Your instructions: Work out the number of lines in the listing below that include "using", and answer with it alone.

Dataset:
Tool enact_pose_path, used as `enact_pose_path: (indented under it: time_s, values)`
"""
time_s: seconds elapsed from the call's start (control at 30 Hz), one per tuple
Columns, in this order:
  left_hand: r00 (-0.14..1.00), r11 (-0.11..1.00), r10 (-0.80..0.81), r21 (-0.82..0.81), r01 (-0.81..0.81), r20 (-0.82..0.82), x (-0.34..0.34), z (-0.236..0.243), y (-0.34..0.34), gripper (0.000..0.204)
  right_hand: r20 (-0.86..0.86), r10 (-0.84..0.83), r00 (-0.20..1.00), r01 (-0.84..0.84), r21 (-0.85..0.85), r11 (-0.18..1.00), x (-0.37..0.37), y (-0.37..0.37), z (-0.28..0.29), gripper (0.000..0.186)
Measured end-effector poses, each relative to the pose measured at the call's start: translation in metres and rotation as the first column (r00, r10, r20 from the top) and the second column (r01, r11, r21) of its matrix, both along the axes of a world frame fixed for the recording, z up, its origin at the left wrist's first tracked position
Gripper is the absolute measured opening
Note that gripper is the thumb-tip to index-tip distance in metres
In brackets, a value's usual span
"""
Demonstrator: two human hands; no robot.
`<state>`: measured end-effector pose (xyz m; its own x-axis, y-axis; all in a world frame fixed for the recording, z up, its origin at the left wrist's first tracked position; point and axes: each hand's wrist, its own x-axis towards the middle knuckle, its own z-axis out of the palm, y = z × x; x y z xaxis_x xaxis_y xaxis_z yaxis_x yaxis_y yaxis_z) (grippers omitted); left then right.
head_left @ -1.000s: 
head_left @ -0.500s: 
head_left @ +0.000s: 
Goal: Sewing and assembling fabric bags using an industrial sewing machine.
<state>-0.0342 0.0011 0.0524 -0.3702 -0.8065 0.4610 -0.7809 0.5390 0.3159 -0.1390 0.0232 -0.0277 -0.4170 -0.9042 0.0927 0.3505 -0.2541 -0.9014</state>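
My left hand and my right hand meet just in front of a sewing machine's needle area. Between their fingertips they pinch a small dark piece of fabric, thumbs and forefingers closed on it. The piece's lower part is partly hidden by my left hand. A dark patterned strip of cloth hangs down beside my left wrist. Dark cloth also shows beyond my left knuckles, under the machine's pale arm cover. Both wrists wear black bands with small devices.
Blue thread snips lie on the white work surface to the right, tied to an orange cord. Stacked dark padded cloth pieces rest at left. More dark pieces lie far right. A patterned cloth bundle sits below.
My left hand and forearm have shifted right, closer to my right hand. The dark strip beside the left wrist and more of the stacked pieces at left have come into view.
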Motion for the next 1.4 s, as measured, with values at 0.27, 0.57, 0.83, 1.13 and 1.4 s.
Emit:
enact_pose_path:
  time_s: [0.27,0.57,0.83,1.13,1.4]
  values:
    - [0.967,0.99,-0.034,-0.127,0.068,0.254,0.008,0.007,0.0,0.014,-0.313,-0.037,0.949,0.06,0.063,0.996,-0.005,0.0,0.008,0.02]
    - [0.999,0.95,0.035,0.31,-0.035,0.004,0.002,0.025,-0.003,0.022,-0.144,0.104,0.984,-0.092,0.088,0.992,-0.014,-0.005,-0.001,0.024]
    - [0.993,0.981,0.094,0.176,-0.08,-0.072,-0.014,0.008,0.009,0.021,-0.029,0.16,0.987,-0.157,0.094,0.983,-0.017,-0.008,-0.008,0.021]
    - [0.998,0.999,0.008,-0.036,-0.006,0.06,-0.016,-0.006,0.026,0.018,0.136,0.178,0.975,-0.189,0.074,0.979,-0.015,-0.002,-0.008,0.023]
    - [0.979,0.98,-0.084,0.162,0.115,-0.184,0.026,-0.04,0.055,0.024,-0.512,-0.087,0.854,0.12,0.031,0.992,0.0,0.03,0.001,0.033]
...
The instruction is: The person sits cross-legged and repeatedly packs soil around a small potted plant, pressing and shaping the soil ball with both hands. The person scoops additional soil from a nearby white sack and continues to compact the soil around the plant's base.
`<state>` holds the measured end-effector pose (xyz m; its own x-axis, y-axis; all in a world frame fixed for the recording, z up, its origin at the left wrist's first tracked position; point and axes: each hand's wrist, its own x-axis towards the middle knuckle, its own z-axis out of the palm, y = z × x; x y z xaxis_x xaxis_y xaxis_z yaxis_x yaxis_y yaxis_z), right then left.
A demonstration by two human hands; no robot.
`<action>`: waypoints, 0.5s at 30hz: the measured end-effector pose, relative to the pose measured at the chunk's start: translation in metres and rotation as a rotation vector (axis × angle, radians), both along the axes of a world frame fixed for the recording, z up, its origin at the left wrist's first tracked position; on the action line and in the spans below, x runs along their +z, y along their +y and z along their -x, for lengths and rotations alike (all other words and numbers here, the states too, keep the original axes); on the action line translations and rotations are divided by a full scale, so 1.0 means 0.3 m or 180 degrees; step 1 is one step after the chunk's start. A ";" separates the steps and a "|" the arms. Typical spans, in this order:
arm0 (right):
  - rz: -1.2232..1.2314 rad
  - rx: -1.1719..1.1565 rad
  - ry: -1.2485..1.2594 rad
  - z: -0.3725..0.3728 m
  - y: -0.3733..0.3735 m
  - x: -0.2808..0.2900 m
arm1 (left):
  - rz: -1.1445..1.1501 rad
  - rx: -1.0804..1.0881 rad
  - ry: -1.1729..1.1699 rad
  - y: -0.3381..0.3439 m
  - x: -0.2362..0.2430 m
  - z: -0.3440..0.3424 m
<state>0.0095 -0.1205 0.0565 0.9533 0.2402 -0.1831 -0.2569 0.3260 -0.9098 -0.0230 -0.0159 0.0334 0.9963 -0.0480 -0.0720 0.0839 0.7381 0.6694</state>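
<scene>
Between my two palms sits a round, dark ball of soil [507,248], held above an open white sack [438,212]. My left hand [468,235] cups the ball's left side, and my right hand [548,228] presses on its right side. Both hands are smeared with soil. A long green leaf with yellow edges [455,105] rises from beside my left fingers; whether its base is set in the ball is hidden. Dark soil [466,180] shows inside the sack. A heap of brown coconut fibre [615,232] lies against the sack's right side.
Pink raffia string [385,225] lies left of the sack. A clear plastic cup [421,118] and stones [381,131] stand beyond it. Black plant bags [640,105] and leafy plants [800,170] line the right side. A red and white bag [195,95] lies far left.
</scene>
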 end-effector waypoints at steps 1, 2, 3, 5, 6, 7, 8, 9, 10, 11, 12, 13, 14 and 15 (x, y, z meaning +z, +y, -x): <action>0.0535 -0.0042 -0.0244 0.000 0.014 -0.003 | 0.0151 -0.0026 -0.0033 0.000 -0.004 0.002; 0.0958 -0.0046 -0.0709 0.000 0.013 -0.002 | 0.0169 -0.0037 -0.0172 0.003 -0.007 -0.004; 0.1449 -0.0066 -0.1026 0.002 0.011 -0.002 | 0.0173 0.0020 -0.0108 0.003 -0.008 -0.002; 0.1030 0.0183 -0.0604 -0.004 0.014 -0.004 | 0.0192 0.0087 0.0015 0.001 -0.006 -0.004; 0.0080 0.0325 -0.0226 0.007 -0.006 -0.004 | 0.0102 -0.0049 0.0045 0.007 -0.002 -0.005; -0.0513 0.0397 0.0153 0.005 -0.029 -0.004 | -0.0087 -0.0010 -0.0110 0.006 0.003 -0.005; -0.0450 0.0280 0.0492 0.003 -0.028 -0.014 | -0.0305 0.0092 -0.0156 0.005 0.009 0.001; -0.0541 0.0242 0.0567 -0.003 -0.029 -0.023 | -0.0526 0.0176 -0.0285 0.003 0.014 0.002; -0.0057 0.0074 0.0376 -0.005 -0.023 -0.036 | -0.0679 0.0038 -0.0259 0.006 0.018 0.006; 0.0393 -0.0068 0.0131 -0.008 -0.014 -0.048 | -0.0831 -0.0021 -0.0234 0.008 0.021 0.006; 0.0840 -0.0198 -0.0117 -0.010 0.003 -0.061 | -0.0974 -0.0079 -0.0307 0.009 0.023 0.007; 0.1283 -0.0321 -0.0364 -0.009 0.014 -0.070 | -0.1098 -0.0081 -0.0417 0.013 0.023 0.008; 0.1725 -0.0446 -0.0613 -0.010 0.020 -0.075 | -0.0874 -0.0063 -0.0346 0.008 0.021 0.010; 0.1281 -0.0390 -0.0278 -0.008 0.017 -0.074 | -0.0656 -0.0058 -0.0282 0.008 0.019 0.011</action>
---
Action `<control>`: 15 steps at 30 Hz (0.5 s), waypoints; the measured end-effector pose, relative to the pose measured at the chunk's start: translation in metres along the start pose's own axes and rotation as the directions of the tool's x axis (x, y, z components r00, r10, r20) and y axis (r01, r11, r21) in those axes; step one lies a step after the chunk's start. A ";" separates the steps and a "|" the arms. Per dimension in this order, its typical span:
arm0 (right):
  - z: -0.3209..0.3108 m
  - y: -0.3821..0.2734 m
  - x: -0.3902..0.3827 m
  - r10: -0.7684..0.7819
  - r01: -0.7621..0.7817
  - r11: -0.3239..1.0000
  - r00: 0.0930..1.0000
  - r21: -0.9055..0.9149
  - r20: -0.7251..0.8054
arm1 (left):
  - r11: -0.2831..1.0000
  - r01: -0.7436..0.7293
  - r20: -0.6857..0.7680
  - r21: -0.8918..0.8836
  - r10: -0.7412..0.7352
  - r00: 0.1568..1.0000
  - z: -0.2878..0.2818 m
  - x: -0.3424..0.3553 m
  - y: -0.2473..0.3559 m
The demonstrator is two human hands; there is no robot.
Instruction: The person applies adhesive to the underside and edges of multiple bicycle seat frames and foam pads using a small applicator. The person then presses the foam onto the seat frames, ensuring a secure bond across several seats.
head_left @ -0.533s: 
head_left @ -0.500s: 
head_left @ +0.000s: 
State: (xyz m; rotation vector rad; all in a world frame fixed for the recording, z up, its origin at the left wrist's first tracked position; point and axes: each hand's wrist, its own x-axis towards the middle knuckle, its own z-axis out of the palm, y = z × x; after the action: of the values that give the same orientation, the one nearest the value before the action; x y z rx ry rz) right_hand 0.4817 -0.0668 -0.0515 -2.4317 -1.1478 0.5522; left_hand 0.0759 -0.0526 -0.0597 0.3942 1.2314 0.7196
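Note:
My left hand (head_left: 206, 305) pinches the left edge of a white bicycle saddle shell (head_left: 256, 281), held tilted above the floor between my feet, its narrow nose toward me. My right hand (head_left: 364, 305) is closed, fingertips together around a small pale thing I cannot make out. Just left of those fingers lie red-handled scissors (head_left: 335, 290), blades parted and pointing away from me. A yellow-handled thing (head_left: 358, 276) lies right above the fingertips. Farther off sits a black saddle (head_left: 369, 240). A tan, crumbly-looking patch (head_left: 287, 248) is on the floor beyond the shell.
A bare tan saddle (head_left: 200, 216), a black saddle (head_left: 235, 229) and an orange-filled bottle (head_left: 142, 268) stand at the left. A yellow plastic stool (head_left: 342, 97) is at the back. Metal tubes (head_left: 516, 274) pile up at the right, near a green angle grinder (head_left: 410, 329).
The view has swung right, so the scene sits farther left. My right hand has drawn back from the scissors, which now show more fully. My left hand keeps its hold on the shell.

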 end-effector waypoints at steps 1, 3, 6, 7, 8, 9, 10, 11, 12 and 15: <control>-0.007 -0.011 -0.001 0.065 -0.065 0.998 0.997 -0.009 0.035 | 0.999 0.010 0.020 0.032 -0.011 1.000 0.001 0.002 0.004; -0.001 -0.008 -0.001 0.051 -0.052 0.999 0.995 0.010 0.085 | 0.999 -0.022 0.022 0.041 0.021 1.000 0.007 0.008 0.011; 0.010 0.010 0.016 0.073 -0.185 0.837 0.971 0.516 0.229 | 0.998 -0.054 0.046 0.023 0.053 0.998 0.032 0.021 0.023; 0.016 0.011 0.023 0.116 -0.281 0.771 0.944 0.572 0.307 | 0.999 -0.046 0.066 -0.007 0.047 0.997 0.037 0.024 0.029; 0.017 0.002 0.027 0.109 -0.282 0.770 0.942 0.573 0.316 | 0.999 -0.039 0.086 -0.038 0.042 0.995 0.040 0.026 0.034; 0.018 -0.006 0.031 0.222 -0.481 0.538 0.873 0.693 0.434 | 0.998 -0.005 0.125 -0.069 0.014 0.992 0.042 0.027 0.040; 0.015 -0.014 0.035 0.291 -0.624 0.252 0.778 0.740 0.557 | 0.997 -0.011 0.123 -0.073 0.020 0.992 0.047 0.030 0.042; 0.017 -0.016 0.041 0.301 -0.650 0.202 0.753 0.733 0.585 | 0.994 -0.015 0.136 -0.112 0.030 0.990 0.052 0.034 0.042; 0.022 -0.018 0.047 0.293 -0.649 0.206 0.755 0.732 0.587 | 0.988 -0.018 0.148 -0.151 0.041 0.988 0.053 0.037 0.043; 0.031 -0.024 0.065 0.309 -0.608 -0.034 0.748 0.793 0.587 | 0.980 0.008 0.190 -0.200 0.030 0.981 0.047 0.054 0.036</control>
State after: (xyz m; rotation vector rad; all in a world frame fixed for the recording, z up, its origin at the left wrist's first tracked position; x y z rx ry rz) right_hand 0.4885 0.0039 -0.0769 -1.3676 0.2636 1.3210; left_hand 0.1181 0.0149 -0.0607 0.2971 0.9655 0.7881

The answer: 2